Work instructions
Set down exactly the lines below, starting at the one that contains "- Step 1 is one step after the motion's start" and ending at the one that contains "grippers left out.", with both of those lines included and nothing else.

Supplied information
........

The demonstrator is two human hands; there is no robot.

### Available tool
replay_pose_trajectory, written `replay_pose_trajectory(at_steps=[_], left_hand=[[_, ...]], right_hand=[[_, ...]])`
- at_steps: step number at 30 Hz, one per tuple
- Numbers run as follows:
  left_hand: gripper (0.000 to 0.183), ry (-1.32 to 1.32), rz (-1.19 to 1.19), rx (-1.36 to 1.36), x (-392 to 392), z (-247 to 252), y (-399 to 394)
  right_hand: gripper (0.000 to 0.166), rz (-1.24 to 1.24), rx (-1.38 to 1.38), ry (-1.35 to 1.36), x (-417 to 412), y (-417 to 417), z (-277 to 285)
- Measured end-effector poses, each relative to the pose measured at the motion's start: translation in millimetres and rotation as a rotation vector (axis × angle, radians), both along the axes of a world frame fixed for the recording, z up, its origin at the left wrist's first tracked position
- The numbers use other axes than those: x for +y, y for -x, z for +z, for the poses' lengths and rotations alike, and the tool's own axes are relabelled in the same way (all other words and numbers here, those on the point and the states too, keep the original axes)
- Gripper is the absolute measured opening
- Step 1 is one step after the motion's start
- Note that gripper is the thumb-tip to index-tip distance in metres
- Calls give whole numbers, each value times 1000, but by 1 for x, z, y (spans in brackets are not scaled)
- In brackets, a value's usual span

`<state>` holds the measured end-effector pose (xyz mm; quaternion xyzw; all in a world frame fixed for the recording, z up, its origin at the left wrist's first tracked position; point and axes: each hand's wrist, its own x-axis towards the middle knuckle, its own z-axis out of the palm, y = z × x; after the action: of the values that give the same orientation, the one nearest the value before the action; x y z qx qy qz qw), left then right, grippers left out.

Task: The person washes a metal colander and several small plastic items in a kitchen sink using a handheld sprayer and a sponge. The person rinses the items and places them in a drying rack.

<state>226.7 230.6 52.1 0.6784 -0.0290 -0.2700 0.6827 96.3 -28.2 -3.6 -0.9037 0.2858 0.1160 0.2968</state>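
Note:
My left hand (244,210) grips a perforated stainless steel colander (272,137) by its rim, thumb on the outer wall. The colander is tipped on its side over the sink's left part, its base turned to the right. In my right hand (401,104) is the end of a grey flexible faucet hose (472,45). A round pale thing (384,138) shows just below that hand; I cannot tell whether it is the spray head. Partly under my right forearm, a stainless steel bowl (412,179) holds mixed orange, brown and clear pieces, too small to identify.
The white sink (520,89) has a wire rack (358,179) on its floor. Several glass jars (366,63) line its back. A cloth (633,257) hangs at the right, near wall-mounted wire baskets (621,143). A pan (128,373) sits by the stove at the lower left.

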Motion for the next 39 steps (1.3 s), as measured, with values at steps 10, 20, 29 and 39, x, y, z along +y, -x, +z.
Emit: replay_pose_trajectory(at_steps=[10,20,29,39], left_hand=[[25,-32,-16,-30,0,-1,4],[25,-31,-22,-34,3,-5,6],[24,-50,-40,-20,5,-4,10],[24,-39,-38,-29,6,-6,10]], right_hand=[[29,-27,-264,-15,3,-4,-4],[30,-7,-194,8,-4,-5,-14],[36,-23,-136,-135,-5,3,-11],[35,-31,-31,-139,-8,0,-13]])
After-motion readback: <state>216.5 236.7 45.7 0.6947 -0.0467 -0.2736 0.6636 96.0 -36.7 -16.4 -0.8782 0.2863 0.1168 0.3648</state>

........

Answer to this problem
- Step 1 is one step after the motion's start
- Note that gripper is the thumb-tip to index-tip distance in metres
- Calls give whole numbers, each value times 1000, but by 1 for x, z, y (spans in brackets are not scaled)
- In brackets, a value's usual span

`<state>` holds the measured end-effector pose (xyz mm; quaternion xyzw; all in a world frame fixed for the recording, z up, its origin at the left wrist's first tracked position; point and axes: each hand's wrist, its own x-axis towards the middle knuckle, its own z-axis out of the palm, y = z × x; after the action: of the values that give the same orientation, the one nearest the value before the action; x y z qx qy qz qw), left then right, grippers left out.

This exercise has now been completed.